Data entries:
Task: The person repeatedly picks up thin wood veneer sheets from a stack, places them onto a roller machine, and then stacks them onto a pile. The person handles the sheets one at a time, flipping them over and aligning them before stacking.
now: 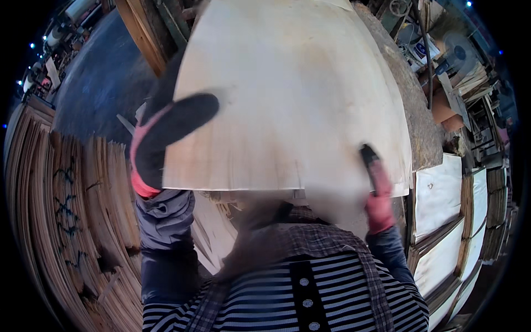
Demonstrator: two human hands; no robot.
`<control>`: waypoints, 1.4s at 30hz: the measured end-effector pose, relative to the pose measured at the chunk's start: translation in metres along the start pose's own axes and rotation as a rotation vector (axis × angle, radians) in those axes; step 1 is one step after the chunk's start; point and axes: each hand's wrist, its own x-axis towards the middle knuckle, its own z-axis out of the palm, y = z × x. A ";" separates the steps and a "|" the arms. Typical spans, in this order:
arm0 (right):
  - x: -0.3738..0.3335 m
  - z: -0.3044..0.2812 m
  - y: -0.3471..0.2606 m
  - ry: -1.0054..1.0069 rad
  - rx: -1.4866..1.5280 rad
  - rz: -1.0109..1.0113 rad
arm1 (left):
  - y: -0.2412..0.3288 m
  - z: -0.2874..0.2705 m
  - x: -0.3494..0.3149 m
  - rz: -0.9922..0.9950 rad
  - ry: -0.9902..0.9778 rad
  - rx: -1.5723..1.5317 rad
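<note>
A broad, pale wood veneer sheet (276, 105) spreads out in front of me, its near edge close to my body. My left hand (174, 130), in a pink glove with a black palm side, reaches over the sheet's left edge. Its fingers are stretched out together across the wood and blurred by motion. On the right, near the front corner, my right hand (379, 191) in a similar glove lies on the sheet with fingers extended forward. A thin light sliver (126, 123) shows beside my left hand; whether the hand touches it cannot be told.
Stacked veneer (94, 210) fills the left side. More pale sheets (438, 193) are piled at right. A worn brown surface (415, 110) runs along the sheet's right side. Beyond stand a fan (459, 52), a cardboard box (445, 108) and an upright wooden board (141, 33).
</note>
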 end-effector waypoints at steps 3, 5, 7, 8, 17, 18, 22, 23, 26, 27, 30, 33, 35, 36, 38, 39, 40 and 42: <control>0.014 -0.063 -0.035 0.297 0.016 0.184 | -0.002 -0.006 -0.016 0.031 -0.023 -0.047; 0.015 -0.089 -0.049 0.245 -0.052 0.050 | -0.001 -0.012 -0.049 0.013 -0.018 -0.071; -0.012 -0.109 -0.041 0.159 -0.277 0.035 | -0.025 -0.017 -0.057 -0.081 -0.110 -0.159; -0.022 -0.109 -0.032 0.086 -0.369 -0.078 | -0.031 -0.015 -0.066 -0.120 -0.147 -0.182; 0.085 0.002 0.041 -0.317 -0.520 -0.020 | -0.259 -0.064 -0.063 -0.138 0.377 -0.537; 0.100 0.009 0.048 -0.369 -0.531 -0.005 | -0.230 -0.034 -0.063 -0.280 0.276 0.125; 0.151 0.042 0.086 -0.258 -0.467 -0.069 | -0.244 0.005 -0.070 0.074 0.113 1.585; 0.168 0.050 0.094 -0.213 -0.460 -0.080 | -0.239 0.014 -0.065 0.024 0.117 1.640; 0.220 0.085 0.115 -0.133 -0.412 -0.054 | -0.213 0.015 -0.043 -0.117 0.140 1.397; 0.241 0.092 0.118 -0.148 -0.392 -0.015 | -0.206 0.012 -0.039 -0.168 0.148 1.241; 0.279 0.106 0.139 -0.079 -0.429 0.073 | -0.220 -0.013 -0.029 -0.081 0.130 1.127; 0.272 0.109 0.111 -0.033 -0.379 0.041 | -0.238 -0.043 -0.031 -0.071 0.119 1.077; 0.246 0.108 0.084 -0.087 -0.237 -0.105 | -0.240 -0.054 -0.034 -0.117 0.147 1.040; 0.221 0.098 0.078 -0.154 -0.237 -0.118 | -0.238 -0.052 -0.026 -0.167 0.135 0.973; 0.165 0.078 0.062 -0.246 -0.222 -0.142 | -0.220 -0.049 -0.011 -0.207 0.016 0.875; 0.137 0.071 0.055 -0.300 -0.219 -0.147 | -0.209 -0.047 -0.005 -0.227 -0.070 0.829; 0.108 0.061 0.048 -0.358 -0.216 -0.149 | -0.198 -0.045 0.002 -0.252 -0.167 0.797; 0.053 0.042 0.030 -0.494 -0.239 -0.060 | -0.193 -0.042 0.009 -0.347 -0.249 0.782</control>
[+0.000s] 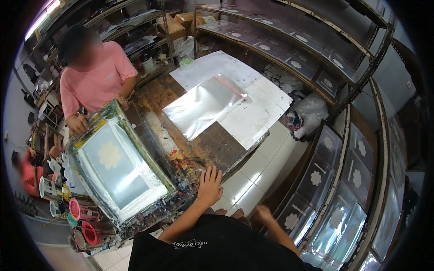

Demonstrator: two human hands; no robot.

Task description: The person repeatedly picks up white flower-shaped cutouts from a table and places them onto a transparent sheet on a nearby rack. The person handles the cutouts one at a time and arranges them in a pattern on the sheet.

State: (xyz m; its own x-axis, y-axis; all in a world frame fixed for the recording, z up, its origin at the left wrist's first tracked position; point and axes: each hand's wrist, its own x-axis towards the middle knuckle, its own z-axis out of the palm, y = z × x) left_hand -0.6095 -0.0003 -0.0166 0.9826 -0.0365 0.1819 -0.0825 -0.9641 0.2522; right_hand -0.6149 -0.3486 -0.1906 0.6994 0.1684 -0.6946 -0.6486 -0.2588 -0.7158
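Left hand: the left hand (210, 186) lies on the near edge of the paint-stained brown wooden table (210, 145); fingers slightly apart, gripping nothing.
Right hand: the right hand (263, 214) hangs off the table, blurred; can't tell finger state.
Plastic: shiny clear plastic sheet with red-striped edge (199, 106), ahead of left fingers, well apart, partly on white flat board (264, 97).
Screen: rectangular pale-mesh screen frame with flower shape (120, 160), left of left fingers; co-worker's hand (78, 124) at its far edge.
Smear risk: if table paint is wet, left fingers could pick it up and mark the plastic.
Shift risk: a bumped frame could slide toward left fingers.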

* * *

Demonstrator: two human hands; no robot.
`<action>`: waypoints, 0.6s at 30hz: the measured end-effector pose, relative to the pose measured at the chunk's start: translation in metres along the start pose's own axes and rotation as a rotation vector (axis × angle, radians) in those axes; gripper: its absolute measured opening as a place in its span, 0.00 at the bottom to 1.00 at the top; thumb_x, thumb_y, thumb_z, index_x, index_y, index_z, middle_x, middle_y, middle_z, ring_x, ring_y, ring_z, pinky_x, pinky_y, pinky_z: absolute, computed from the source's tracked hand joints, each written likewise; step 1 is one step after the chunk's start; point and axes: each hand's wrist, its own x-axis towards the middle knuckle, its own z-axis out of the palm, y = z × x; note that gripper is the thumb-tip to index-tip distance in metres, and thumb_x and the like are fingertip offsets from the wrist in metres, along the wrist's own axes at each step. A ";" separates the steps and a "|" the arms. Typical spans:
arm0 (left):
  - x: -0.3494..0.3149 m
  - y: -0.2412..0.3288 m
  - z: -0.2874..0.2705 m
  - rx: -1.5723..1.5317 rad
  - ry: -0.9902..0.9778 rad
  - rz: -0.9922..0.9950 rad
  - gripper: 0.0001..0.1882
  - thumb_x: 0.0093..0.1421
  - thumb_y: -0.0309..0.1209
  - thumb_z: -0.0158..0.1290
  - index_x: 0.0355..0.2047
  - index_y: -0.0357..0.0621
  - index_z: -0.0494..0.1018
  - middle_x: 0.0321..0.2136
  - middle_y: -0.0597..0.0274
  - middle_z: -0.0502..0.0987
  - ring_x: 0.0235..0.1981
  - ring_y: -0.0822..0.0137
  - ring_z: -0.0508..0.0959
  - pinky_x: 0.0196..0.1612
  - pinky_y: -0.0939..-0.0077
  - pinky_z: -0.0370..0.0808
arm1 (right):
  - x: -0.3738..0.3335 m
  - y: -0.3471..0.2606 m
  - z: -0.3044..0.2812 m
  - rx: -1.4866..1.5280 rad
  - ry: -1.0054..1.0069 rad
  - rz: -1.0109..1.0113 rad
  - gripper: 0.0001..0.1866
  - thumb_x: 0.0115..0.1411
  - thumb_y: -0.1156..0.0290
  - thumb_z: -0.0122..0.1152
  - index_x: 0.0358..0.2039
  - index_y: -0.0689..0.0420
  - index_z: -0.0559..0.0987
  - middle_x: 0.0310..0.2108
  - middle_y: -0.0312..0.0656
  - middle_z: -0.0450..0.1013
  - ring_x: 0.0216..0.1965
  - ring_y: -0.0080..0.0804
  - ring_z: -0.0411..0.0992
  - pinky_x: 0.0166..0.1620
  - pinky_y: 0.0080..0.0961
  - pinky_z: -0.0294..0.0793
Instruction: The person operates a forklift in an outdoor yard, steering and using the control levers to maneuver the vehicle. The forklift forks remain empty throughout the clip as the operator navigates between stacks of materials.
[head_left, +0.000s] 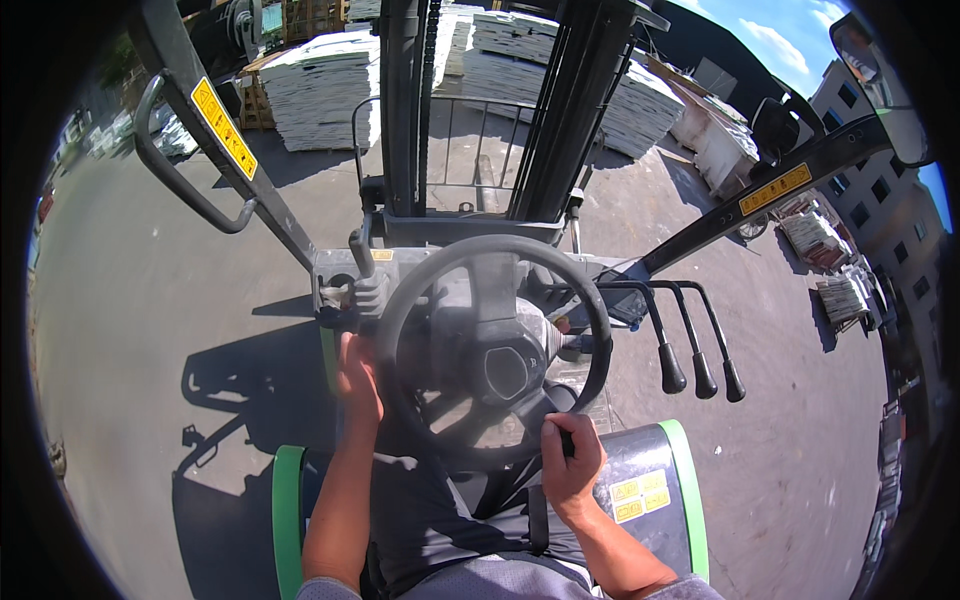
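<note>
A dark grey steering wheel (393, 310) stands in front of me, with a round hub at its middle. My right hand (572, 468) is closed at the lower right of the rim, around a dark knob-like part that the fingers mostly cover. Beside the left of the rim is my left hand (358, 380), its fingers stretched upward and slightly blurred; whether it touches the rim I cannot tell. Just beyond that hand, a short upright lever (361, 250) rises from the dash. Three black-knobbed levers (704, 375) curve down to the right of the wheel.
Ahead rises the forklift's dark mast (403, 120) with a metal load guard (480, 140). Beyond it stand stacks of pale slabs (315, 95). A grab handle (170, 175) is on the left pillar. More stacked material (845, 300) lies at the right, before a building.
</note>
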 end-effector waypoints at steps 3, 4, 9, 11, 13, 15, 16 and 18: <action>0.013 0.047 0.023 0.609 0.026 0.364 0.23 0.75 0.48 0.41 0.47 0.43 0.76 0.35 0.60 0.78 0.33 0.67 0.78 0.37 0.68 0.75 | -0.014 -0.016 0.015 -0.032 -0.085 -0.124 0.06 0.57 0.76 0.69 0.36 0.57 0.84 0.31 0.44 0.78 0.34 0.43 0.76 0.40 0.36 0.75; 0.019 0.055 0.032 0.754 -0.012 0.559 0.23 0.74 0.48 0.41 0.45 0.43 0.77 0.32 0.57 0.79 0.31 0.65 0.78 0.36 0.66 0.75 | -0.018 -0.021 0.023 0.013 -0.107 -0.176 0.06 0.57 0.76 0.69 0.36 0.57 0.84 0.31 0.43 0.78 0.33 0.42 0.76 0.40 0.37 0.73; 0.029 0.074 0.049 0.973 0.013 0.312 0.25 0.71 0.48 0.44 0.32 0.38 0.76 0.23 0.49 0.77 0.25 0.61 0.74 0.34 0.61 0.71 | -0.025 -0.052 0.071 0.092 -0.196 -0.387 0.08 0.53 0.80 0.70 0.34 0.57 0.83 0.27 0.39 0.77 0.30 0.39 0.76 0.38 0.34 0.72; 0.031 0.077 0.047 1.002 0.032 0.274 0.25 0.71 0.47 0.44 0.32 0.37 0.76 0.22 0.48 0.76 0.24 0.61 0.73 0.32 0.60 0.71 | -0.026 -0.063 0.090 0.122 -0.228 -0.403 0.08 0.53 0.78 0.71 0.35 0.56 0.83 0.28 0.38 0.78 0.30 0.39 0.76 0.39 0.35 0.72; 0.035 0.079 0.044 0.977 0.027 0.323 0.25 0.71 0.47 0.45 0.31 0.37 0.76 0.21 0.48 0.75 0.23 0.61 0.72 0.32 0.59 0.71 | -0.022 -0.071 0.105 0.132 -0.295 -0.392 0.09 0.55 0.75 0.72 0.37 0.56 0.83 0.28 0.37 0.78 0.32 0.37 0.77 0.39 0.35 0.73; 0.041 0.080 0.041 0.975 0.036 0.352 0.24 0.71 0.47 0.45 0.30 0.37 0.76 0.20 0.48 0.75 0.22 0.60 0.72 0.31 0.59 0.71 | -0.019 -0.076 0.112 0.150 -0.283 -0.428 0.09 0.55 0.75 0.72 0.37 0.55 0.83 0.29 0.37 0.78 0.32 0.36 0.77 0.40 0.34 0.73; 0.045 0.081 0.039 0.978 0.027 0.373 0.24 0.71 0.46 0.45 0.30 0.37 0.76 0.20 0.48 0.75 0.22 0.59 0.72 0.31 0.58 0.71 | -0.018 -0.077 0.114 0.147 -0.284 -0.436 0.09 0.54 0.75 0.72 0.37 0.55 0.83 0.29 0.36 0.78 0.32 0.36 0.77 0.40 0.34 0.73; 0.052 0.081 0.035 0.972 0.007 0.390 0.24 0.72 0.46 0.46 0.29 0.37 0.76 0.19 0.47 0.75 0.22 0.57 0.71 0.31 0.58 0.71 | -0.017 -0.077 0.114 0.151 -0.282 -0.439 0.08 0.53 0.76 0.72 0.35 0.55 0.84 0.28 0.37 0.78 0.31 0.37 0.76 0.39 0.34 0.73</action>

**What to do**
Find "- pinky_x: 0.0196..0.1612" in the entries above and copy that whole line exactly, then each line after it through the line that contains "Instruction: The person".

**Task output**
  - pinky_x: 0.0196..0.1612
  - pinky_y: -0.0939..-0.0077
  - pinky_z: -0.0370..0.0808
arm1 (right):
  - x: -0.3738..0.3335 m
  - y: -0.3471..0.2606 m
  - z: -0.3044..0.2812 m
  - rx: -1.4866..1.5280 rad
  - ry: -1.0054..1.0069 rad
  - rz: -1.0109..1.0113 rad
  - gripper: 0.0001..0.1866
  - thumb_x: 0.0115..0.1411
  - thumb_y: -0.1156..0.0290
  - thumb_z: -0.0122..0.1152
  - index_x: 0.0358..0.2039
  - index_y: -0.0689..0.0420
  - index_z: -0.0559..0.0987
  - middle_x: 0.0310..0.2108
  - middle_y: -0.0312..0.0656
  - middle_z: -0.0450..0.1013
  - ring_x: 0.0216..0.1965
  - ring_y: -0.0080..0.0804
  - ring_z: -0.0411..0.0992
  - pinky_x: 0.0166..0.1620
  - pinky_y: 0.0080..0.0961
  - pinky_z: -0.0294..0.0793
Instruction: The person operates a forklift in an outdoor yard, steering and using the control levers to maneuver the vehicle. The forklift forks remain empty throughout the clip as the operator navigates between stacks of materials.

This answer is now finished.